Anche qui, il 4 maggio, inizierà una fase 2. Riapriranno i negozi e la gente potrà muoversi più liberamente. Si pensava che il Belgio prolungasse la quarantena almeno fino all’11 maggio, come la Francia. Questa decisione è motivata dal fatto che qui hanno una possibilità più elevata di posti in terapia intensiva. Credo siano più fiduciosi perchè non sono arrivati mai ad averli tutti occupati.

Parlando della tua esperienza: di cosa ti sei occupata durante l’attività di volontariato?

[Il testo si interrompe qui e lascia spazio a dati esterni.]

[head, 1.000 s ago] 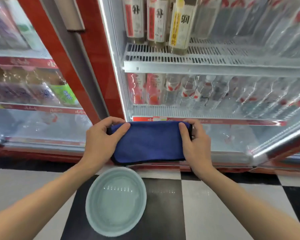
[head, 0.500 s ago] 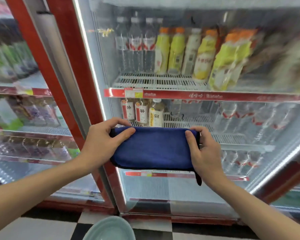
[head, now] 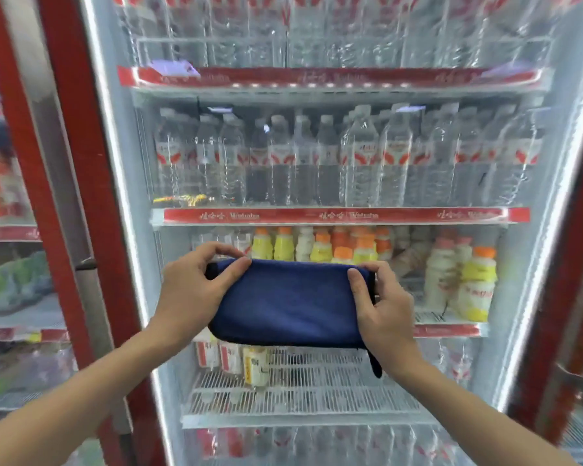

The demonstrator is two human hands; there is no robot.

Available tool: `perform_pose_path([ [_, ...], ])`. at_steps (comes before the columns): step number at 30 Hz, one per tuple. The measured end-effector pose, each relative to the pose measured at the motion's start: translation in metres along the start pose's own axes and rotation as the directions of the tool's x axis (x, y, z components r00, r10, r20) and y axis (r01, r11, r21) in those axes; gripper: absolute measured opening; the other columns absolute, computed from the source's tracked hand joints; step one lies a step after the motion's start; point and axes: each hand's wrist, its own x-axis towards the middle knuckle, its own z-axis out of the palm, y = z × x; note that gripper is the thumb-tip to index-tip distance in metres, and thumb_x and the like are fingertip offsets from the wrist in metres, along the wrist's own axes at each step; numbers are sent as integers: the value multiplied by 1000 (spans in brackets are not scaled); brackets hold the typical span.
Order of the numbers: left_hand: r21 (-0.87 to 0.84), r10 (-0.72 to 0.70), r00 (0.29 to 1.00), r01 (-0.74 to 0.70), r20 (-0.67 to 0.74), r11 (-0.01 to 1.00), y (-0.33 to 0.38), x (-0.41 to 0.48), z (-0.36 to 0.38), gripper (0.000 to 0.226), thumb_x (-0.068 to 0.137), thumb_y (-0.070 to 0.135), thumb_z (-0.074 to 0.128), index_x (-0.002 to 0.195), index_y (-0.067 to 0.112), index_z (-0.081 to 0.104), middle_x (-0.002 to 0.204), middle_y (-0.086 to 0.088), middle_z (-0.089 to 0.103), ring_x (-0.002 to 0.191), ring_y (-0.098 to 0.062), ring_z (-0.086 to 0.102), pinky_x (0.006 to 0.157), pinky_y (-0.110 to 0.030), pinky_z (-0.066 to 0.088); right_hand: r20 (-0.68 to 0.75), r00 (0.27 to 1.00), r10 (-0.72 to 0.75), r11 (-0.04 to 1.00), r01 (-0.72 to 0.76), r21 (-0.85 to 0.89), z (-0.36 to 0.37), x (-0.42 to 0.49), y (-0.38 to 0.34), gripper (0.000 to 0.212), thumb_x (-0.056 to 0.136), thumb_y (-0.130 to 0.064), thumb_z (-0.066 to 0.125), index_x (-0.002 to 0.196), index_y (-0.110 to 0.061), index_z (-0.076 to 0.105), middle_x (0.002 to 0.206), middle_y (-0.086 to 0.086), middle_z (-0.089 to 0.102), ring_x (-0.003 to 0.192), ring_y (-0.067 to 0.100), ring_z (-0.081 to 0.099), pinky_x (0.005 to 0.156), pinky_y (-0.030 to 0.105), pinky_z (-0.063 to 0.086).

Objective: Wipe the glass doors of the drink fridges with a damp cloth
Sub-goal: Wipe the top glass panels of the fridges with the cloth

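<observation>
One dark blue cloth [head: 290,304], folded into a thick oblong pad with a small loop hanging from its lower right corner, sits level before the glass door [head: 334,391] of the middle drink fridge, at the row of yellow bottles [head: 478,284]. Two hands hold it. The left hand [head: 189,290] pinches the left end, thumb in front and fingers curled over the top. The right hand [head: 384,314] grips the right end likewise. Whether the cloth touches the glass cannot be told.
</observation>
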Motion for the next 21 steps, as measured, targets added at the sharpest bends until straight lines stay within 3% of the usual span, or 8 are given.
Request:
perform_pose_path([
  [3,24,57,998,-56,-25,998,34,23,11,13,91,31,73,86,41,67,73,18,70,78,9,61,62,-8,40,-36,997,-63,998,64,7,-27,36,-10,6,102,-29,59,100,-34,60,82,-15,66,77,8,63,68,15,43],
  [8,9,155,984,-154,-87,988,86,61,31,9,97,25,65,97,33,63,82,17,65,81,12,58,62,-7,39,-98,985,-144,990,143,-15,-65,90,-29,14,103,-25,60,96,-37,57,83,-12,65,71,7,60,61,18,42],
  [12,-35,226,969,-230,-98,973,118,90,45,18,101,20,59,95,35,53,72,4,62,70,-4,59,53,-17,40,-139,973,-185,983,181,-35,-87,128,-41,14,103,-25,59,95,-37,56,74,-12,64,70,6,60,59,16,40],
  [16,-46,319,945,-323,-72,945,151,128,57,27,103,6,51,89,29,53,66,-4,55,62,-16,50,54,-22,34,-203,950,-237,971,229,-65,-108,177,-50,13,103,-25,59,93,-34,57,68,-11,60,65,8,56,57,16,37],
  [21,1,398,915,-398,-64,917,184,175,70,47,93,-12,44,83,30,63,81,14,64,83,-4,57,68,-10,36,-262,913,-311,950,295,-100,-129,228,-66,9,103,-23,59,96,-28,59,70,-8,61,65,3,57,57,14,38],
])
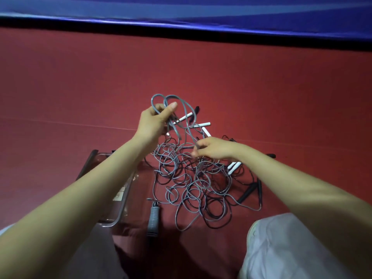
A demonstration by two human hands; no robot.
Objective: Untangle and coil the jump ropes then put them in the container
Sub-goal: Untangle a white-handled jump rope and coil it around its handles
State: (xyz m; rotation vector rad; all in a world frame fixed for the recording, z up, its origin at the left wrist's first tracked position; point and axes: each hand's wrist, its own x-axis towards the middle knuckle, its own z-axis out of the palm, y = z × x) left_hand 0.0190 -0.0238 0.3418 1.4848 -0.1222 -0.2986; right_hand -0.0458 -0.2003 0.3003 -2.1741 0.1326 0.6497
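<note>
A tangle of grey and black jump ropes (193,184) lies on the red floor in front of me. My left hand (154,121) is raised above it and grips several loops of a grey rope (182,106). My right hand (211,148) pinches a strand of the same grey rope lower down, just above the pile. A grey ribbed handle (153,218) lies at the near left of the pile. White handles (203,124) and black handles (248,191) stick out at the far side and the right. The clear plastic container (120,200) stands on the floor left of the pile, partly under my left forearm.
A blue padded mat (181,11) with a black edge runs along the far side of the red floor. My knees, in light trousers (291,248), frame the near edge at the left and right.
</note>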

Mi sono occupata di accogliere i pazienti al pronto soccorso e qualche volta ho fatto ECG a pazienti in unità Covid. C’era anche una parte amministrativa: dovevamo raccogliere i dati dei pazienti positivi da una parte e comunicare i risultati negativi dei tamponi ai soggetti che avevano effettuato il test. L’attività vera e propria è stata quella del triage in tenda (lavoravamo all’aperto) : dovevamo somministrare un questionario ai soggetti sospetti Covid e decidere se mandarli a casa o farli proseguire con altri esami.

Sono compiti di forte e seria responsabilità. Lo potremmo definire un battesimo del fuoco. Trovarsi in una situazione simile quando si è ancora alle prime armi deve essere sconvolgente. Come pensi abbia influito sulla tua carriera e formazione di medico?

Sì, è stato un battesimo del fuoco ma sono felice di averlo fatto. Anche se voglio specializzarmi in altro, è stata un’esperienza che mi porterò dietro per sempre, mi ha arricchito molto.

C’è qualcosa che ti ha colpita? Qualche incontro particolare?

Sì, al triage mi è capitato di incontrare tantissime persone. Ricordo di una bambina dolcissima che aveva un taglio in testa ma che fortunatamente era ancora vigile. E poi l’incontro di una signora, che era lì per un ascesso. Avevo visto un ematoma sotto il suo occhio e un taglio in fronte. Le ho chiesto cosa le fosse accaduto ed ha ammesso di essere stata picchiata dal marito. Non mi era mai capitato di avere direttamente a che fare con una vittima di violenza. È stato emotivamente forte.Quello che mi rimane è sicuramente l’esperienza umana, prima di qualsiasi vantaggio formativo.

Sempre a proposito dei compiti delicati che ti hanno affidato: coinvolgervi è stato qualcosa dettato dell’emergenza o è un approccio belga?

Credo sia la mentalità belga, quella di coinvolgere chi è alle prime armi. Quando facevo tirocinio, prima del Coronavirus, in reparto chiarivano subito quale fosse il mio lavoro. Sono abituati ad avere tirocinanti. Questo è uno degli aspetti più belli dell’Erasmus: ho capito che qui tengono molto alla nostra formazione pratica.

Cosa hai provato stando a contatto con i malati?

La parte più difficile era dire ai cari di dover lasciare il paziente lì e non poter rimanere con lui.

La tua attività di volontariato sta per terminare. Cosa farai d’ora in poi?

Mi aspetta una quarantena di studio per sostenere gli esami! E poi, quando tornerò in Italia, ne dovrò fare sicuramente un’altra. 

La mia strada è ancora lunga.

L’esperienza di chi è stato in prima linea è preziosissima. Noi stiamo vivendo l’emergenza da dietro lo schermo del televisore. Cosa ti senti di dire, agli studenti Unime, da giovane a giovani?

La calma è la virtù dei forti, dice il detto. Non dobbiamo sottovalutare l’emergenza, anche se siamo giovani. La cosa migliore da fare è rimanere a casa, del resto siamo abituati a quarantene di studio.L’atto d’amore più grande che possiamo fare per i nostri nonni è limitarci a far loro una telefonata.

Ricordiamoci anche che essere giovani non significa essere immuni.

Noi di UniVersoMe ringraziamo Anna per essersi prestata a raccontare la sua storia e anche per quello che ha fatto in Belgio. Il suo contributo lì, in spirito europeo, ha un grande valore per tutti noi: è bella la storia di una ragazza italiana che ha aiutato gli abitanti di un paese, nostro fratello europeo.